### What the exercise asks
From the line containing "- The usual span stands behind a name" down to the line containing "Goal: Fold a" in the records below, reproduce every line exactly, ends included, and omit all others.

### Records to use
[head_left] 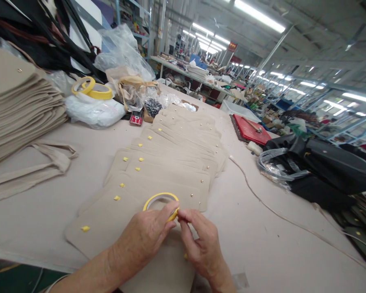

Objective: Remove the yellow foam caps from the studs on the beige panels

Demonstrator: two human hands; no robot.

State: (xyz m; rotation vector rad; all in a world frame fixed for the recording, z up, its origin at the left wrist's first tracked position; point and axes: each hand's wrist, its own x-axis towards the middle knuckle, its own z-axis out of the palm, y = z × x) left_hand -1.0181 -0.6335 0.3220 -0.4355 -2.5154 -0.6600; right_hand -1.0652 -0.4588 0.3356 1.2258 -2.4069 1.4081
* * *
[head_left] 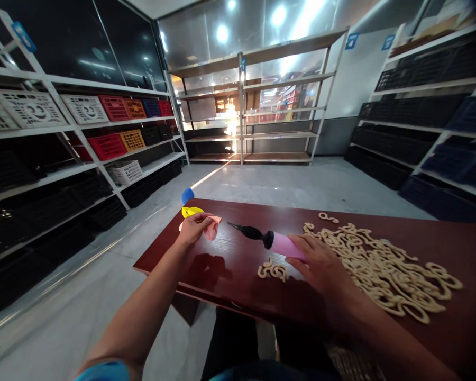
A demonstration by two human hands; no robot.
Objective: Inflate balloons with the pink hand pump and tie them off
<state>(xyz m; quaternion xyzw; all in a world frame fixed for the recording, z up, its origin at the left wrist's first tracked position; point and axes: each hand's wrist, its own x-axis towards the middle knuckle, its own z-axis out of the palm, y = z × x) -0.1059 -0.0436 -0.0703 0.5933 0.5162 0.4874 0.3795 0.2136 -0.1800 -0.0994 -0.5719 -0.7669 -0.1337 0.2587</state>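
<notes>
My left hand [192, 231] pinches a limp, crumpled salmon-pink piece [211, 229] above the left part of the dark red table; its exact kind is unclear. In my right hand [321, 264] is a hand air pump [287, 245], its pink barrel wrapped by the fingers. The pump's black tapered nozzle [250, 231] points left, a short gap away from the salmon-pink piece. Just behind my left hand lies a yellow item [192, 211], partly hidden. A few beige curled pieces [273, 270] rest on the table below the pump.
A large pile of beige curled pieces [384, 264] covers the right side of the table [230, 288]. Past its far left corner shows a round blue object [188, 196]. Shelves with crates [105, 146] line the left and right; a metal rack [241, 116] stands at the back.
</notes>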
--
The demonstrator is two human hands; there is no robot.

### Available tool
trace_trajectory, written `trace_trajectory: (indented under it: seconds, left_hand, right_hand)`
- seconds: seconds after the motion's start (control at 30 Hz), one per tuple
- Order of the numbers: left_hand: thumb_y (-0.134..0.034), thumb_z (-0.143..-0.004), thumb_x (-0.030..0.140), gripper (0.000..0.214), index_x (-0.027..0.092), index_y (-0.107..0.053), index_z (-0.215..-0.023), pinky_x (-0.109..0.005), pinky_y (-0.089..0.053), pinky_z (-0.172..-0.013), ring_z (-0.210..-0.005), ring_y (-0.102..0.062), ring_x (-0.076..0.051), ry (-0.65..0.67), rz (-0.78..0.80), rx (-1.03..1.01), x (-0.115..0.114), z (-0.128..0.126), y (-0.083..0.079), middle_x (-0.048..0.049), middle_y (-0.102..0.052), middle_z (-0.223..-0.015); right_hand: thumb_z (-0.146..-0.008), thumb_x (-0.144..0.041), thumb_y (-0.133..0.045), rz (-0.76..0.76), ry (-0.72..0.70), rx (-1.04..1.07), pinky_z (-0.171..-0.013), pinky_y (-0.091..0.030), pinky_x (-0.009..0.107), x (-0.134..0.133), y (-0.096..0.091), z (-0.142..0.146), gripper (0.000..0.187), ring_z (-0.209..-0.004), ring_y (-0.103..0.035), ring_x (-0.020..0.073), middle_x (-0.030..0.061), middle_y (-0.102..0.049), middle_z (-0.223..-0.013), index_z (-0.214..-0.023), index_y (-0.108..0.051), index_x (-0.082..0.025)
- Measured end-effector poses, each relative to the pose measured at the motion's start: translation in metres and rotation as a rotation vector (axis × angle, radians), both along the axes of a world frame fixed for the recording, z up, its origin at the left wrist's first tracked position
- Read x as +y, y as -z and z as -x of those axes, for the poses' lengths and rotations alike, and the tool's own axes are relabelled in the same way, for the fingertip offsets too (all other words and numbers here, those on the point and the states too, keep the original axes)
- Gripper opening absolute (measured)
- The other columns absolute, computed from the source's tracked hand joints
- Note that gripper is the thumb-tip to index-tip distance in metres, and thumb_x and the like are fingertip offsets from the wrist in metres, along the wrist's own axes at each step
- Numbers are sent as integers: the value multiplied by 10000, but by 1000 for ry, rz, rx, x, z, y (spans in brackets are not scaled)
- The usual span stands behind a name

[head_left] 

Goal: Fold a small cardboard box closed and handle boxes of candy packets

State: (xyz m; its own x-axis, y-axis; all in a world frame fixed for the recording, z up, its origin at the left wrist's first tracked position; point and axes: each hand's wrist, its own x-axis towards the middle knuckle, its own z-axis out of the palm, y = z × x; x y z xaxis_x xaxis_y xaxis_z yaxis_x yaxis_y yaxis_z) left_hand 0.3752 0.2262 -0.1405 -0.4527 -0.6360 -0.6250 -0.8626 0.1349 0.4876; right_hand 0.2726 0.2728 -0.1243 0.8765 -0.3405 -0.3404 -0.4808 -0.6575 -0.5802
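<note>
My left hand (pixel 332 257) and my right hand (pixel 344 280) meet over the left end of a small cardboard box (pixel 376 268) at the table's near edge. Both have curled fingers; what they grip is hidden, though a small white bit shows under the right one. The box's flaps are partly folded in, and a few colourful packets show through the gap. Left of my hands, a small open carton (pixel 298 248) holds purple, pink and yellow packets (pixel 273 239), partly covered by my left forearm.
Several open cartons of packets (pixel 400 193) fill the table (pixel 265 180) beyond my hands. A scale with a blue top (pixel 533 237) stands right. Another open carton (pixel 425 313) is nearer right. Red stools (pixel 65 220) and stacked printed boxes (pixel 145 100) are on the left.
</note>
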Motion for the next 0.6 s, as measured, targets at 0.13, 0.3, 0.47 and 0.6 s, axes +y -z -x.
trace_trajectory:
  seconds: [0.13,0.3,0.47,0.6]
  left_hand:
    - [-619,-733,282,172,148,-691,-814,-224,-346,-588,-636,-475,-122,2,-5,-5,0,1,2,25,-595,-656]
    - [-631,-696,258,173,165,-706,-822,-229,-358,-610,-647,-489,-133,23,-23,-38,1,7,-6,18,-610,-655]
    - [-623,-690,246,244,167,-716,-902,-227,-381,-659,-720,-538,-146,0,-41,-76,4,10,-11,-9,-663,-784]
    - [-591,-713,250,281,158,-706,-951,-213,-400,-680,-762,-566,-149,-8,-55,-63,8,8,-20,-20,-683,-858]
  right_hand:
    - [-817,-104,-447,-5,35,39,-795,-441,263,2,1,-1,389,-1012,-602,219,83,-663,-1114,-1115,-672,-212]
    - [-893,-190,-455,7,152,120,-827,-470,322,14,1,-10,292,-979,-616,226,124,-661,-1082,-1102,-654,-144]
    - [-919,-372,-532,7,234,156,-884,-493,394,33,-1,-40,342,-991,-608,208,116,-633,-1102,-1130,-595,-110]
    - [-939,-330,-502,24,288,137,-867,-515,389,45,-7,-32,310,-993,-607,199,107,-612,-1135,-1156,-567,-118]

### Response to the task
- The usual span stands behind a name

[head_left] 

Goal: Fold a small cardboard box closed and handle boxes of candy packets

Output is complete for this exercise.